--- TASK BRIEF ---
Print nothing except the lines of the listing below from the line with "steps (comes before" to the line with "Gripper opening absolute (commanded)", each exactly as written, both ends included.

--- AVAILABLE DATA ---
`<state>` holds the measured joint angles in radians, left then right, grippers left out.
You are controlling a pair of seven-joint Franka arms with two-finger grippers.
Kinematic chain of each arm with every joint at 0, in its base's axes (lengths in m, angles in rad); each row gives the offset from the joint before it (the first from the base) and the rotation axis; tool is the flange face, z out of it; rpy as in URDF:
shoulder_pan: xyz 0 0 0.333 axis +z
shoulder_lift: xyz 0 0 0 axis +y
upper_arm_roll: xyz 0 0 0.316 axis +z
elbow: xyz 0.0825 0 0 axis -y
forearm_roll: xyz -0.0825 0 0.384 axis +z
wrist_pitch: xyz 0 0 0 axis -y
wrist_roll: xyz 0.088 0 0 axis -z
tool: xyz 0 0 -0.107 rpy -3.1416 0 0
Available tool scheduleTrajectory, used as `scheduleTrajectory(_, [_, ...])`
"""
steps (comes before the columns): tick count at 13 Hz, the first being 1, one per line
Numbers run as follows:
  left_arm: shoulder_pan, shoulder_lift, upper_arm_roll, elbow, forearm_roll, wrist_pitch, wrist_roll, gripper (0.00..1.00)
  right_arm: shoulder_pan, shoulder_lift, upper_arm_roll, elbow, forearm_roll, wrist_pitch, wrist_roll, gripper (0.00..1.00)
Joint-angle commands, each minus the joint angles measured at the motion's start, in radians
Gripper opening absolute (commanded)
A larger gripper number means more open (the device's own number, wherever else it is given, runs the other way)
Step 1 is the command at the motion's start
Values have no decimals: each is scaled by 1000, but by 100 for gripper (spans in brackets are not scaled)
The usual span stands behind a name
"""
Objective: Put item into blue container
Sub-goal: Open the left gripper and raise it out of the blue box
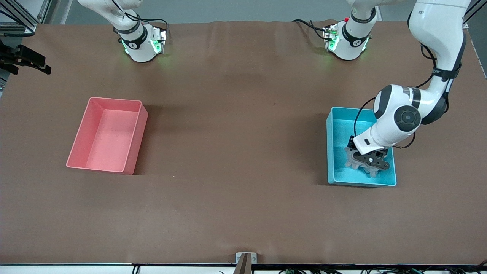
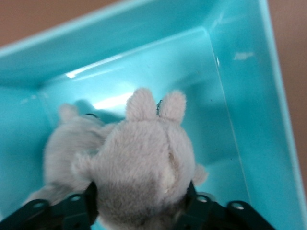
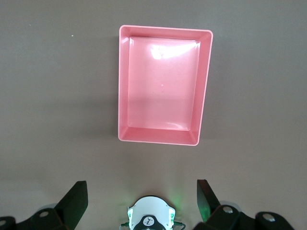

--- EXPECTED ANSWER ---
steps (comes before the columns): tick count at 13 Hz, the first being 1, one per line
Numbers run as follows:
  left_arm: shoulder_pan, shoulder_lift, upper_arm_roll, elbow, forearm_roll, wrist_pitch, wrist_roll, gripper (0.00..1.00)
  right_arm: shoulder_pan, shoulder_lift, upper_arm_roll, elbow, forearm_roll, wrist_pitch, wrist_roll, gripper (0.00..1.00)
Joint-angle commands, each minus the joint angles measured at the motion's start, in radians
Gripper opening absolute (commanded)

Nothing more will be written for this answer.